The Sanford Antimicrobial Therapy Guide is a medical manual that recommends the right amount of medication to treat conditions such as bacterial pneumonia or infected wounds. There are lives that depend on her.

It is not the kind of book that causes confusion in a person dedicated to medicine or make her wonder: “Is a ‘1’ or a ‘7’ written on the recommended dose?” However, that is precisely the possibility that has stalked the publisher of the guide, Antimicrobial Therapy (AMT), during the last two years while facing a torrent of false copies – many of which were printed with poor quality and are difficult to print. read- they are sold in Amazon’s huge online bookstore.

“This threatens many patients and our business”, said Scott Kelly, vice president of the publisher.

Kelly’s problems originate directly in Amazon’s dominance of the book business.
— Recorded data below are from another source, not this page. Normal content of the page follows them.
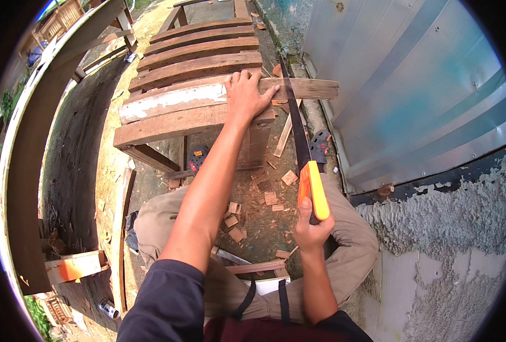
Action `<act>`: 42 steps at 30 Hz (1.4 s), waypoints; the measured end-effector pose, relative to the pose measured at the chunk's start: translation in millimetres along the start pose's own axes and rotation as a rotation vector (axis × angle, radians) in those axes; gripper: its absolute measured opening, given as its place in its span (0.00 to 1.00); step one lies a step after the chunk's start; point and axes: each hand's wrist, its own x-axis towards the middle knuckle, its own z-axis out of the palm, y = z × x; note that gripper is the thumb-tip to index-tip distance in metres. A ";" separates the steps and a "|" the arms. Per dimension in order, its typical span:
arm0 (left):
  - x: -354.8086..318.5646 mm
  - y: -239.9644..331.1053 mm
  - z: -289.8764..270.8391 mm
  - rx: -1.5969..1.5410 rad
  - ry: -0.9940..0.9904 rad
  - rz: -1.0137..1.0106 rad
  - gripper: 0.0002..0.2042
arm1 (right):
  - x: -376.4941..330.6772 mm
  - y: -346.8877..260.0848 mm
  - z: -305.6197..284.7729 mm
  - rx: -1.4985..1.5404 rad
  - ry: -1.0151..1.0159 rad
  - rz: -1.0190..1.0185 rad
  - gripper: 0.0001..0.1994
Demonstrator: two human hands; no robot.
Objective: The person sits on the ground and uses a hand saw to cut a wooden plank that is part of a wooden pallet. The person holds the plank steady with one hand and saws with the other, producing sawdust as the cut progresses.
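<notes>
Head view: saw (300,134) crosses the board (314,89) beyond the bench (198,64), right hand (313,229) gripping its handle (318,191); left hand (246,96), fingers spread, presses the board. Keep the left thumb (270,93) clear and strokes straight.

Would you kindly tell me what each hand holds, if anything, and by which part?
The right hand holds the handsaw by its yellow-orange handle; the left hand rests on the wooden plank.
</notes>
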 end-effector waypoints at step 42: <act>3.3 2.3 -0.3 -0.091 0.036 0.015 0.27 | 154.5 -3.2 89.2 -0.092 -0.001 -0.201 0.17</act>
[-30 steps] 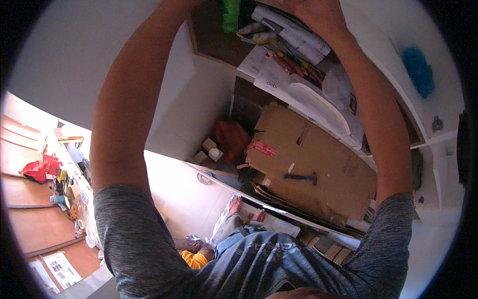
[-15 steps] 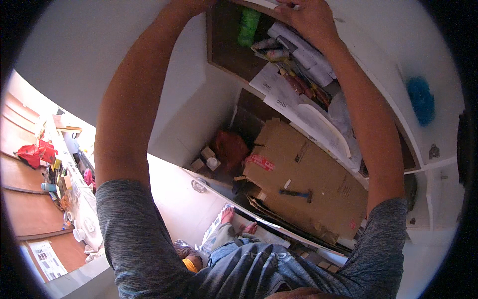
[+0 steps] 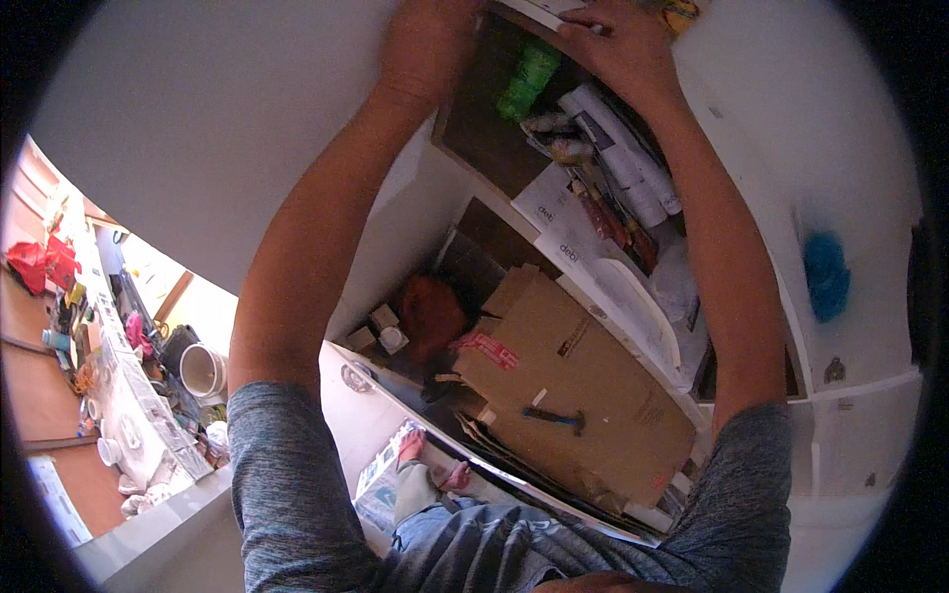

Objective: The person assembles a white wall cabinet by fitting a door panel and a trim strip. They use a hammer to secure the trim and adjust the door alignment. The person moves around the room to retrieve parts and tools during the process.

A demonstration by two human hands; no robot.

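Observation:
Both my arms reach up to the top edge of an open white cabinet. My left hand (image 3: pixel 430 49) is at the cabinet's upper left corner, blurred, with its fingers hidden. My right hand (image 3: pixel 633 54) is at the white upper frame (image 3: pixel 534 12), its fingers bent and drawn together around something small and pale that I cannot make out. Below the hands, the upper shelf holds a green plastic bundle (image 3: pixel 529 81), rolled white papers (image 3: pixel 618 148), several tools with reddish handles (image 3: pixel 600 212) and white printed sheets (image 3: pixel 583 257).
In the lower compartment a flat cardboard box (image 3: pixel 568 366) lies with a hammer (image 3: pixel 554 419) on it. A dark red bag (image 3: pixel 430 314) and small blocks (image 3: pixel 371 328) sit beside it. A blue patch (image 3: pixel 825 277) marks the right panel. Down left are a white bucket (image 3: pixel 203 373) and a red bag (image 3: pixel 44 265).
My left hand has moved right, closer to my right hand, and shows more fully. The view has shifted, so the shelves sit lower and a yellow item appears beside my right hand.

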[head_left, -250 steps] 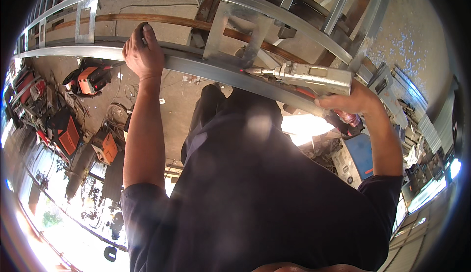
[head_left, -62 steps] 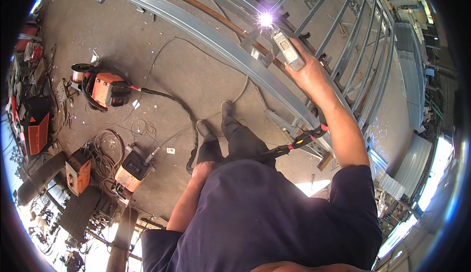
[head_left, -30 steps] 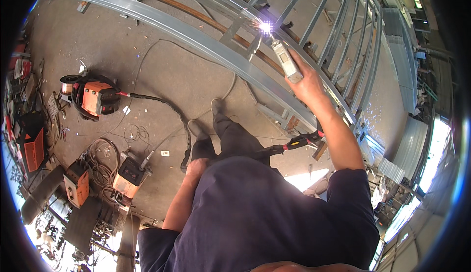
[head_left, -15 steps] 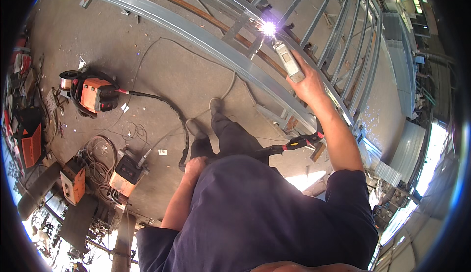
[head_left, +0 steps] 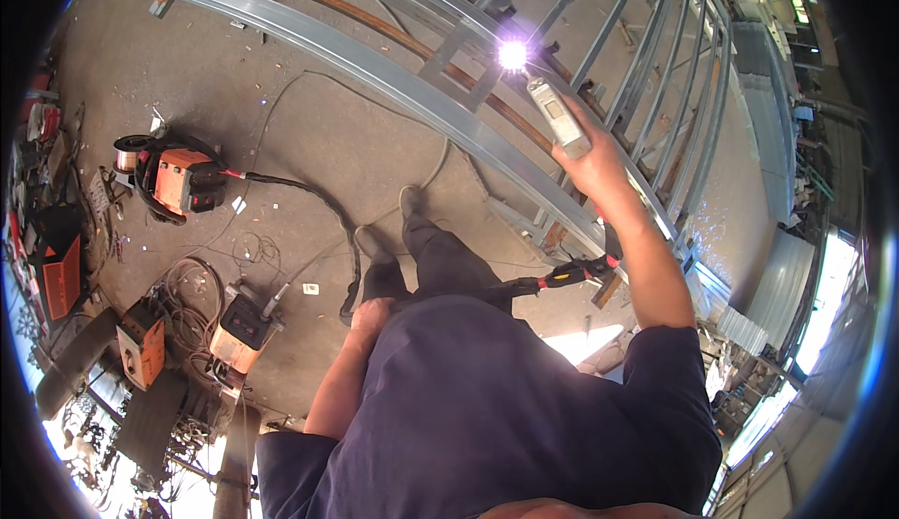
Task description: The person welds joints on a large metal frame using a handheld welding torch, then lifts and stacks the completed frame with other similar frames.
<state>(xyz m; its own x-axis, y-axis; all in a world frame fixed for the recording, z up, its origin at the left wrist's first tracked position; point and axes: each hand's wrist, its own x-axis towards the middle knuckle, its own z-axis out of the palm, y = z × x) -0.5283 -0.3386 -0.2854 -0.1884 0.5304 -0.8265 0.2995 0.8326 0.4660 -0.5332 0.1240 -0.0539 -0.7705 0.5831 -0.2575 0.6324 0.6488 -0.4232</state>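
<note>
My right hand is wrapped round the handle of a welding torch, a pale, worn, boxy grip with a thin neck. At its tip a bright violet-white arc burns against a steel rail of the large metal frame. The glare hides the exact joint. My left hand rests low against my left leg, close to the black torch cable; its fingers are hidden, and whether it grips the cable I cannot tell. The cable shows again right of my legs, below my right forearm.
An orange wire feeder with a wire spool stands on the floor at left. Nearer are two orange power units and coiled hoses. A thin cable crosses the floor. Sheet metal lies at far right.
My right hand and the torch handle have shifted slightly right and down, with the arc staying at nearly the same spot. Fewer sparks show around it. My left hand has hardly moved.
</note>
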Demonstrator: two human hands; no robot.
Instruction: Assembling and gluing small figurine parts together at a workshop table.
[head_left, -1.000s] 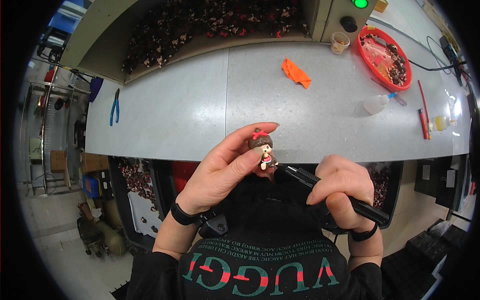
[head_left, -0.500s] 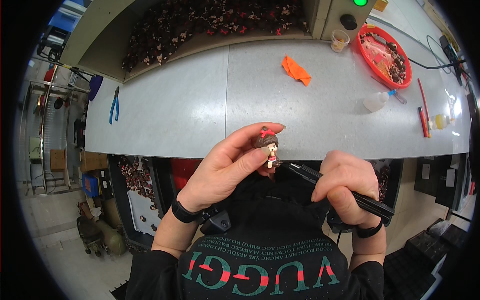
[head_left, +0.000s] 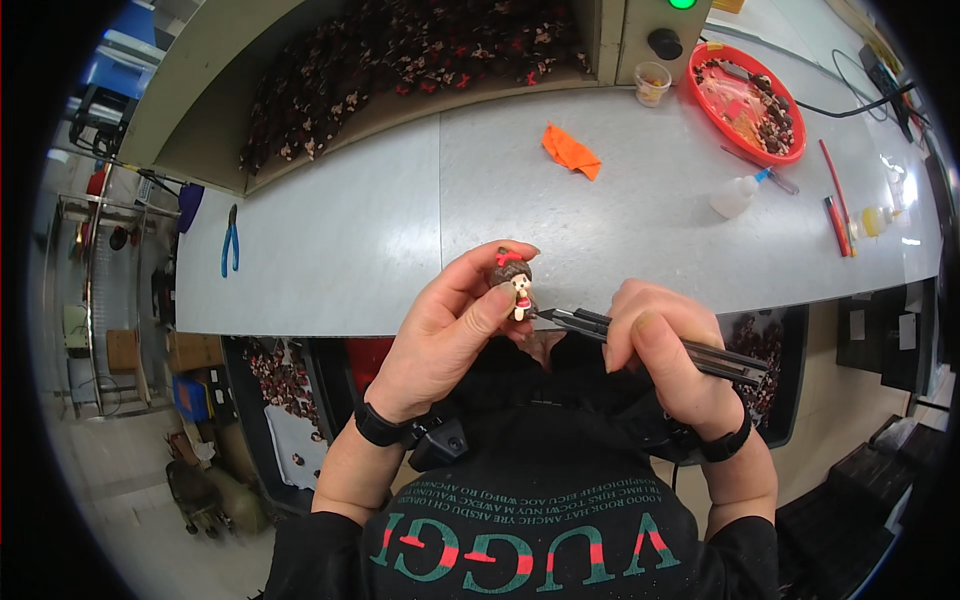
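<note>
- Figurine (head_left: 519,285) is resting upright in the left hand's (head_left: 452,328) thumb-and-finger pinch, seemingly leaving its lower side exposed.
- Right hand (head_left: 665,340) is gripping a black knife (head_left: 588,323), tip angling close, probably for control.
- Orange cloth (head_left: 571,153) is lying beyond, seemingly within reach.

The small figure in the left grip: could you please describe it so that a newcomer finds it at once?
Start from the large grey table and go to its near edge, where the left grip is. Pinched in it is the small figure. Unlike the slim black tool pointing towards it, it has brown hair, a pale face and a red bow.
</note>
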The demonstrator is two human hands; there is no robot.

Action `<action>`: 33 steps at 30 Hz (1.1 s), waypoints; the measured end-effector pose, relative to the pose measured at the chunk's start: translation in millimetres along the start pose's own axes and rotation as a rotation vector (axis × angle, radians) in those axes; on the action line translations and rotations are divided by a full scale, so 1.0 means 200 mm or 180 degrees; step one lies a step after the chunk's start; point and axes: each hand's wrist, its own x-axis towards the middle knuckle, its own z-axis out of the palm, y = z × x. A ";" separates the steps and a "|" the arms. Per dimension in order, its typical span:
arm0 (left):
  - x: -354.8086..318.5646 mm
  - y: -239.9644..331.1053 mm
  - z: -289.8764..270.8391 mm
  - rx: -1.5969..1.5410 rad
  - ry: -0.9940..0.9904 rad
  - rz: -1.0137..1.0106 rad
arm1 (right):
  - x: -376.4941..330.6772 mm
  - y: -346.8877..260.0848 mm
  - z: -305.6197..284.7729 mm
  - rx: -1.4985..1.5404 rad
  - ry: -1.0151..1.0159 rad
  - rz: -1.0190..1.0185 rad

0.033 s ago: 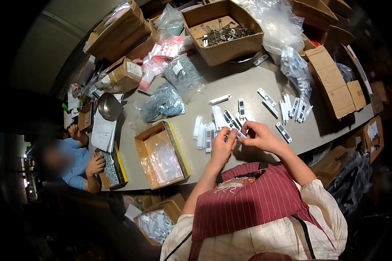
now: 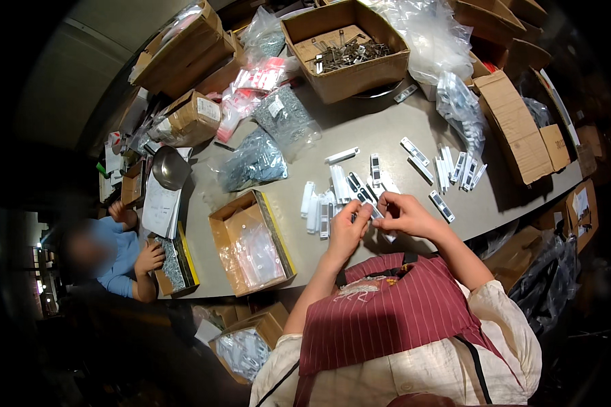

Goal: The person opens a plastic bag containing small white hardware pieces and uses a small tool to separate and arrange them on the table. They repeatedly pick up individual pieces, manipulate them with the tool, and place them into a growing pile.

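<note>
Close together over the near edge of the table, my two hands work on one small narrow white part (image 2: 375, 213). My left hand (image 2: 350, 228) is closed, with thumb and fingers pinching one side of it. My right hand (image 2: 407, 215) grips its other side with bent fingers. The fingers cover much of the part. Just beyond my hands lies a cluster of similar white parts, some with dark insets, including one upright white part (image 2: 375, 167). To the right are several more, among them a white part with a dark inset (image 2: 442, 206).
A cardboard box of metal pieces (image 2: 346, 85) stands at the back. Left of my hands is an open box with plastic bags (image 2: 217, 220). Bags of small hardware (image 2: 254, 159) lie behind it. At the far left, a co-worker's hand (image 2: 149, 258) is over a box of small metal pieces.
The white part between my fingers has turned slightly, and more of its face shows. My right fingers have shifted a little. The co-worker's raised hand has dropped slightly.
</note>
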 end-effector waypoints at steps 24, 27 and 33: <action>-0.14 0.09 0.09 -0.1039 -0.1271 -0.0942 | -0.08 0.06 0.04 0.1693 0.0313 0.0279; -0.13 0.03 0.08 -0.1076 -0.1089 -0.0922 | -0.10 0.06 0.03 0.0737 0.0566 0.0142; -0.12 -0.08 -0.01 -0.2226 -0.1352 -0.0777 | -0.08 0.09 -0.16 -0.1461 0.1547 0.0097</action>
The company sells more than half of the books in the United States, including new and used print volumes, as well as digital and audio formats. Amazon is also a platform for other vendors, a publisher, a printer, a site for self-published books, a book center, a textbook provider and a distributor that now runs its own chain of physical stores.

However, Amazon adopts a lax approach to what is sold in its bookstore, because it never reviews the authenticity, much less the quality, of what it sells. It does not supervise in an organized way the streams of vendors that have arrived at your site.

That has resulted in a kind of anarchy. Publishers, who write and groups such as the Union of Authors said that Amazon’s book piracy has increased. The company has been reactive rather than proactive in dealing with the issue, they said, as it often takes action only when a buyer complains. Many times, they added, there is no way to appeal.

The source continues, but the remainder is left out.